Republicans who have worked with Vought say it’s possible that he wants to be White House chief of staff. After all, other former OMB directors have ended up in that role: Mick Mulvaney, Trump’s first OMB director and a friend of Vought’s, served as acting chief of staff from 2019 to 2020; and President Biden’s current chief of staff, Jeff Zients, served as acting OMB director for President Barack Obama in 2010 and from 2012 to 2013.
Vought could be offered a more nebulous White House job, such as “senior adviser” or “counsel” to the president.

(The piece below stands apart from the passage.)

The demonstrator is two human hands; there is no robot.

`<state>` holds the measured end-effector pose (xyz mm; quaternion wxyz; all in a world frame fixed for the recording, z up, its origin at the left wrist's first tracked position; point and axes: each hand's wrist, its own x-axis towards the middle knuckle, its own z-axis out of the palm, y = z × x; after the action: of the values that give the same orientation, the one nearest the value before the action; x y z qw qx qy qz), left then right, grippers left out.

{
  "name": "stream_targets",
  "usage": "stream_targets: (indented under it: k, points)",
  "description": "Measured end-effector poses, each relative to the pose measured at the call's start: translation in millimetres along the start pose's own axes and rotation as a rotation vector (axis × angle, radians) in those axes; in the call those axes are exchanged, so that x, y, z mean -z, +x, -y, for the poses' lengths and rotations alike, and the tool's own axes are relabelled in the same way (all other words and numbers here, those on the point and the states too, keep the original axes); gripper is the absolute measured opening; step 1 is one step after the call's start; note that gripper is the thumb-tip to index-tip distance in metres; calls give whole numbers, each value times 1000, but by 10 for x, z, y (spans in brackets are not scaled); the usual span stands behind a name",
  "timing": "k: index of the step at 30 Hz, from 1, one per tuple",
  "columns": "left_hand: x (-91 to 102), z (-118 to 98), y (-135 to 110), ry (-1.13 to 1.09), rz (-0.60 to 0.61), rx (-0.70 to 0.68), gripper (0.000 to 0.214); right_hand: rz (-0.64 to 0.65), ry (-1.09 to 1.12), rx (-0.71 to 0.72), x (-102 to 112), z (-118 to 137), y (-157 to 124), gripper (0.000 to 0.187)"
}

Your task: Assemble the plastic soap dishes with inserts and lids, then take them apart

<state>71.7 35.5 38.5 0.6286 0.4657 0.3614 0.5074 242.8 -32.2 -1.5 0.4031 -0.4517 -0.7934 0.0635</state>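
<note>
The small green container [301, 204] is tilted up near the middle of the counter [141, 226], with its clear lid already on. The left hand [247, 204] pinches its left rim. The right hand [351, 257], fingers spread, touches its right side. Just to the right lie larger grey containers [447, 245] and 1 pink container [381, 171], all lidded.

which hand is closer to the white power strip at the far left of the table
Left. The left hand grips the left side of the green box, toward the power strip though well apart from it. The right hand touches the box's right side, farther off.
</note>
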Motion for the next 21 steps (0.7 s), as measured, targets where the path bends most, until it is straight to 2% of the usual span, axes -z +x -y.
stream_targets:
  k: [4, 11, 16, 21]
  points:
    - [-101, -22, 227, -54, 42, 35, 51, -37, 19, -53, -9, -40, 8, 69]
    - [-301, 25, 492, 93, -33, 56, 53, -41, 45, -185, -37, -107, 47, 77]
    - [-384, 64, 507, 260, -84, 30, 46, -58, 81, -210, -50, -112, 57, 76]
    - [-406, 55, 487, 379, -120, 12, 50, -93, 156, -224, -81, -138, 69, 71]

Trump could try to nominate Vought for a cabinet post, but such a position would require him to again pass Senate confirmation — and it’s not clear he could garner the votes needed this time around. “There is a sense amongst a lot of people aside from House conservative hardliners that getting him confirmed would be a challenge,” said one aide who worked for the first Trump administration. “He would need to be in a senior position, but a West Wing position that doesn’t require confirmation.”
Of course, Trump’s opinions of aides can change rapidly, making it hard to guess who will ascend to power if he wins another term. And as a slew of stories reporting on the next administration popped up online in recent weeks, the Trump campaign has twice tried to tamp down chatter about what the White House will look like if Trump wins. “Let us be very specific here: unless a message is coming directly from President Trump or an authorized member of his campaign team, no aspect of future presidential staffing or policy announcements should be deemed official,” Trump campaign advisers Susie Wiles and Chris LaCivita said in a statementissued to the press. “He is not interested in, nor does he condone, selfish efforts by ‘desk hunters.’”
Vought, who obsesses about policy and procedure, is in some ways a strange fit for Trump. Yet his fealty through the aftermath of the Jan. 6 attacks and willingness to help Trump buck convention make him a valuable player in the former president’s orbit, according to Trump allies.
Now firmly planted in Trumpworld, Vought is no longer close to many of his former confidants — including Pence, according to multiple people in touch with the former vice president. (“Mike will always respect Russ’ service and intellect,” said Marc Short, a longtime adviser to Pence.)
Vought’s considerable influence on the ever-more-powerful far-right flank of the Republican Party, however, is clear. Recently, outside the House floor, NOTUS asked Gaetz about Vought and his trajectory within the GOP. Without hesitating, Gaetz pointed to his interview with Vought before retreating into an elevator. “You should just watch his episode,” Gaetz said, “on the 52nd most popular political podcast!”